Task description:
Pull every line containing "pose" from the listing.

Dataset section:
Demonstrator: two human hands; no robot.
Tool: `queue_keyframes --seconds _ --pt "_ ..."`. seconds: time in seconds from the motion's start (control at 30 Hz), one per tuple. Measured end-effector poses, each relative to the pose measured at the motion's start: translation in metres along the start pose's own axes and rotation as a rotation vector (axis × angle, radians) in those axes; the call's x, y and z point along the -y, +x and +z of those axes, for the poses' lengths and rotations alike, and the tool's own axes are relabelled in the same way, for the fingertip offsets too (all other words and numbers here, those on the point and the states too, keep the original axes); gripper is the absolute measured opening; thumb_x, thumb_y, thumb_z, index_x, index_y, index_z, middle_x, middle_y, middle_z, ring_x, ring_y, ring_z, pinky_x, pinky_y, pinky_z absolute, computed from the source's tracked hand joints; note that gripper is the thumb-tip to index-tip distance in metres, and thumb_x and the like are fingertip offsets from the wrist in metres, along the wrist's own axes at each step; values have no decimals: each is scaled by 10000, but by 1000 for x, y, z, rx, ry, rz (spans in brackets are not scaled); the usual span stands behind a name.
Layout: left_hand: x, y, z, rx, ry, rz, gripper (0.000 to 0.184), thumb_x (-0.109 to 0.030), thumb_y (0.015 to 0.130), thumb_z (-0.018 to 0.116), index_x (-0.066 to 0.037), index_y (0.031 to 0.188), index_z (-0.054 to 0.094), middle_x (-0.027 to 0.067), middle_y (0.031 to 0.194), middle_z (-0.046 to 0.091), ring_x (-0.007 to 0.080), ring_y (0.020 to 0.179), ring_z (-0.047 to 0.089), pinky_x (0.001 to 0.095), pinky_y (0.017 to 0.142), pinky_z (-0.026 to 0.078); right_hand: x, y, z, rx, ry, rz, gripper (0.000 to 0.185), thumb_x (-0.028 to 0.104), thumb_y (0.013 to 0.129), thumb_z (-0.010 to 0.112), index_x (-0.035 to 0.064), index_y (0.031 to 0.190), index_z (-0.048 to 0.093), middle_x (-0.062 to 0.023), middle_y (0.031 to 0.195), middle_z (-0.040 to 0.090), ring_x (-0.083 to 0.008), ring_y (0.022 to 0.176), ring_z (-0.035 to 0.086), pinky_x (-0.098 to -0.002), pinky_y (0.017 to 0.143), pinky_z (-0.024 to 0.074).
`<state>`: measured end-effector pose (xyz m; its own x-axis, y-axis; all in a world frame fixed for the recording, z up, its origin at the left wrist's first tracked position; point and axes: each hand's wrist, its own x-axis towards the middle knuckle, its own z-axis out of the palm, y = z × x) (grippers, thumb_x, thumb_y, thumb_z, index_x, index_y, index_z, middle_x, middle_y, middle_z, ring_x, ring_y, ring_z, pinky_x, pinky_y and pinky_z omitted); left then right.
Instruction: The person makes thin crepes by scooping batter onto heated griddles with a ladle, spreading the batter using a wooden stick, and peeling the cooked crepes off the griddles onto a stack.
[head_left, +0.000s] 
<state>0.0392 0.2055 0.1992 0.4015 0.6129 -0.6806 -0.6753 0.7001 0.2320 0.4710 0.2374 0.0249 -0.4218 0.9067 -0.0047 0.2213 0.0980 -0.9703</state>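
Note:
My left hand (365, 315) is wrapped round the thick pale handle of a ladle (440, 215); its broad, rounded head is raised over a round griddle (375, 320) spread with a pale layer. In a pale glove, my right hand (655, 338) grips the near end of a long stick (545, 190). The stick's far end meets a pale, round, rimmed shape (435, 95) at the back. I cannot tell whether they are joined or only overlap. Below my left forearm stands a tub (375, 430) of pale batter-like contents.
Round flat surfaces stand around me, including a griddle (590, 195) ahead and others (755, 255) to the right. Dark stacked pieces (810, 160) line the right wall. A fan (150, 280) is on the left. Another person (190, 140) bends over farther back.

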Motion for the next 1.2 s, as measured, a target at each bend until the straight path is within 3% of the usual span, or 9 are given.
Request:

Your solution:
Tool: `queue_keyframes --seconds _ --pt "_ ..."`. seconds: time in seconds from the motion's start (control at 30 Hz), one per tuple. Measured end-effector poses, each relative to the pose measured at the motion's start: translation in metres along the start pose's own axes and rotation as a rotation vector (axis × angle, radians) in those axes; the call's x, y and z point along the -y, +x and +z of those axes, for the poses' lengths and rotations alike, and the tool's own axes are relabelled in the same way, for the fingertip offsets too (all other words and numbers here, those on the point and the states too, keep the original axes); gripper is the absolute measured opening; thumb_x, thumb_y, thumb_z, index_x, index_y, index_z, middle_x, middle_y, middle_z, ring_x, ring_y, ring_z, pinky_x, pinky_y, pinky_z absolute, computed from the source's tracked hand joints; note that gripper is the thumb-tip to index-tip distance in metres, and thumb_x and the like are fingertip offsets from the wrist in metres, along the wrist's own axes at each step; values have no decimals: each is scaled by 10000, but by 1000 for x, y, z, rx, ry, rz (spans in brackets are not scaled); the usual span stands behind a name.
`<state>`: measured end-effector pose (xyz m; its own x-axis, y-axis; all in a world frame fixed for the recording, z up, its origin at the left wrist's first tracked position; point and axes: each hand's wrist, its own x-axis towards the middle knuckle, its own z-axis out of the palm, y = z × x) (grippers, thumb_x, thumb_y, thumb_z, index_x, index_y, index_z, middle_x, middle_y, middle_z, ring_x, ring_y, ring_z, pinky_x, pinky_y and pinky_z omitted); left then right.

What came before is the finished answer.